One of our dispute resolution consultants has a clear shot.
It was tempting but I decided to try negotiation, after all this was partly my fault. It is fair to say that my Tasmanian correspondent didn't take the news that I now had a New Zealand correspondent terribly well. The comments about deer in the previous blog entry stoked her fury until something snapped. She was now engaged in hurling pretty much the entire animal population of Tasmania at my head. No concession was made for rare or endangered species (and its fair to say all of them were getting rarer and more endangered by the second) and I'm pretty sure that the last thing to bounce off what was left of my furniture was one of her dogs. Suddenly I was grateful that Mr Moo had already shuffled off this mortal coil and that her children were at school.
I attempted a note of sweet reason.
"You seriously don't need another AVO so soon after the last incident," I suggested helpfully, "and Greenpeace is going to be seriously pissed if you don't calm down soon."
Something else slammed into the wall. I got a glimpse of a scaly tail and far too many razor sharp teeth.
"Holy shit, was that a velociraptor?"
"It was," replied my correspondent. "Apparently your tech support have some sort of bizarre wildlife park happening down near Middleton. They've broken loose and are causing carnage among the local population."
I put in a priority call to my tech support.
"Guys, are you genetically engineering dinosaurs in Tasmania."
"We might be," they almost admitted. "We have big plans for them."
"A dinosaur themed amusement park?" I suggested.
"No, we were planning on them breaking loose and causing carnage among the local population. What idiot would think of a dinosaur themed amusement park? It just happened a little earlier than we anticipated."
On the other screen my correspondent was beating a tyrannosaurus into submission with her bare hands. I knew what the next animal hurtling my way would be.
"Are you guys seeing this?" I asked.
"We are," they replied. "Can we make a suggestion?"
"What?"
"Try not to piss your correspondent off in future."
I made an immediate resolution to make amends with my correspondent whatever the cost. The cost as it turns out is a trip to Tasmania next year to join her in the midnight depravity that is Dark Mofo. I'm actually looking forward to it although the rather cruel smile on my correspondent's face when I agreed indicated I probably shouldn't be.
Sunday, March 24, 2019
Birthday Greetings #77
Happy birthday to Andronikos III Palaiologos, Byzantine emperor. He was one of the last Byzantine rulers who could claim the title emperor without people sniggering behind his back. As a young man he inadvertently murdered his brother, caused his father to die of grief and launched a civil war against his grandfather, the reigning emperor, who perhaps understandably had decided the young man wasn't an appropriate person to inherit the imperial title.

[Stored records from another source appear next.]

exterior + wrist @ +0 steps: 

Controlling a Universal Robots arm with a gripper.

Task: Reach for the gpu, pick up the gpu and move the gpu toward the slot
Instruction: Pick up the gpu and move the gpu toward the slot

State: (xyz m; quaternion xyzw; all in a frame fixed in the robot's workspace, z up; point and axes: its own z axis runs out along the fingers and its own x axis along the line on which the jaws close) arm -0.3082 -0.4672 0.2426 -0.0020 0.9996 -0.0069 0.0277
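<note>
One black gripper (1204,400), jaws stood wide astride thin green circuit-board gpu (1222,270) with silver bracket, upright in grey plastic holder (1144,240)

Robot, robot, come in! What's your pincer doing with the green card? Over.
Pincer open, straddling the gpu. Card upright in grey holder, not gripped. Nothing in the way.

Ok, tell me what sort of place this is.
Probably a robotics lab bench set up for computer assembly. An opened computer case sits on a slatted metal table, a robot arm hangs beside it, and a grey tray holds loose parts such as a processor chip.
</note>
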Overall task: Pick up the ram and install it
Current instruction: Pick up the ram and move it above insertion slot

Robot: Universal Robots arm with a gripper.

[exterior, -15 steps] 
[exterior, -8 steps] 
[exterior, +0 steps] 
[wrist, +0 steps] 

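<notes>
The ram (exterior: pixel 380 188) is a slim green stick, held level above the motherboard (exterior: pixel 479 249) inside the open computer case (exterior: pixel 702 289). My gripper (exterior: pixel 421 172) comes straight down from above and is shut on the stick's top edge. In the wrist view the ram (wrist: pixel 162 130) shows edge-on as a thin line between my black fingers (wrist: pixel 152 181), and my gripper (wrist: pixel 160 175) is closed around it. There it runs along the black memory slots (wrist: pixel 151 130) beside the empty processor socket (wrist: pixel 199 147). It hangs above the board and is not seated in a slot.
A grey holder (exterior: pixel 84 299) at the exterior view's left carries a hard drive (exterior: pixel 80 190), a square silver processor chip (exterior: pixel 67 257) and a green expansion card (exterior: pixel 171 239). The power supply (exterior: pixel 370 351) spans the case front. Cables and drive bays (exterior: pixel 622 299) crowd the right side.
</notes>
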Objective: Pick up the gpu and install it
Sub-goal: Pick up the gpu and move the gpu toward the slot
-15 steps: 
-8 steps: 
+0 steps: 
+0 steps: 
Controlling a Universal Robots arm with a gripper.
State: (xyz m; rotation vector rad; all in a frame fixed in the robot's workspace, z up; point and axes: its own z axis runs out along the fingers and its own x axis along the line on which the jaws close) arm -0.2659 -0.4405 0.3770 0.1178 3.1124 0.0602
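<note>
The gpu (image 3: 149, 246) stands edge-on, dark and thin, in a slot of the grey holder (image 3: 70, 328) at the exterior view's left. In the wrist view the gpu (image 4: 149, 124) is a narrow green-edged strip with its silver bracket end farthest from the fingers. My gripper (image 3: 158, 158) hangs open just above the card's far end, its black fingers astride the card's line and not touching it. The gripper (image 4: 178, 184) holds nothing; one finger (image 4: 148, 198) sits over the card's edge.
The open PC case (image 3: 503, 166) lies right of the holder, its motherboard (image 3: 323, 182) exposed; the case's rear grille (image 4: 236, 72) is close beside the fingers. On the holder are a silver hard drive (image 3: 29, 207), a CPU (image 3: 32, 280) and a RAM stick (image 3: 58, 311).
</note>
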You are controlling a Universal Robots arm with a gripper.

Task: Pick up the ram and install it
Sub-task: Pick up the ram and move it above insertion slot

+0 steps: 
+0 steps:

Actually Andronikos didn't inherit the imperial title. He beat his grandfather in a rather desultory civil war which lasted on and off for seven years and pinched the title while the old man was still alive. In fairness it has to be pointed out that his grandfather had been a lousy emperor and there were plenty of people who apparently thought a young, reckless, murder happy degenerate might be an improvement. Strangely they were right.
Andronikos wasn't particularly interested in running the empire. What he liked was war, hunting and parties. He got plenty of all three. He was however a delegator of genius. At least he got the credit when the person he delegated to turned out to be a genius. One of the ambitious young men who had hitched their wagon to his star was a guy named John Kantakouzenos who turned out to be a brilliant administrator and a gifted diplomat. Andronikos cheerfully dumped the day to day running of the empire on him while he got on with the wars.
The wars didn't exactly go well. In fact "not well" is probably a pretty good description of how the wars went. This wasn't entirely Andronikos' fault. He had inherited (or rather stole) a politico-military disaster from his grandfather. The Turks had overrun much of Asia Minor while the Serbs and Bulgarians were squabbling over which of them was going to overrun the Balkans mopping up the empire on the way through. An attempt to halt the Turks led to a defeat in which the emperor was wounded. After that he stuck to wars on the western side of the Sea of Marmara. He got into a war with Bulgaria and lost. Then the empire was invaded by Serbia. Andronikos won that one by assassinating the Serbian commander (a turncoat Byzantine) and hustling the disorganised Serbs out of the empire before they really figured out what was going on.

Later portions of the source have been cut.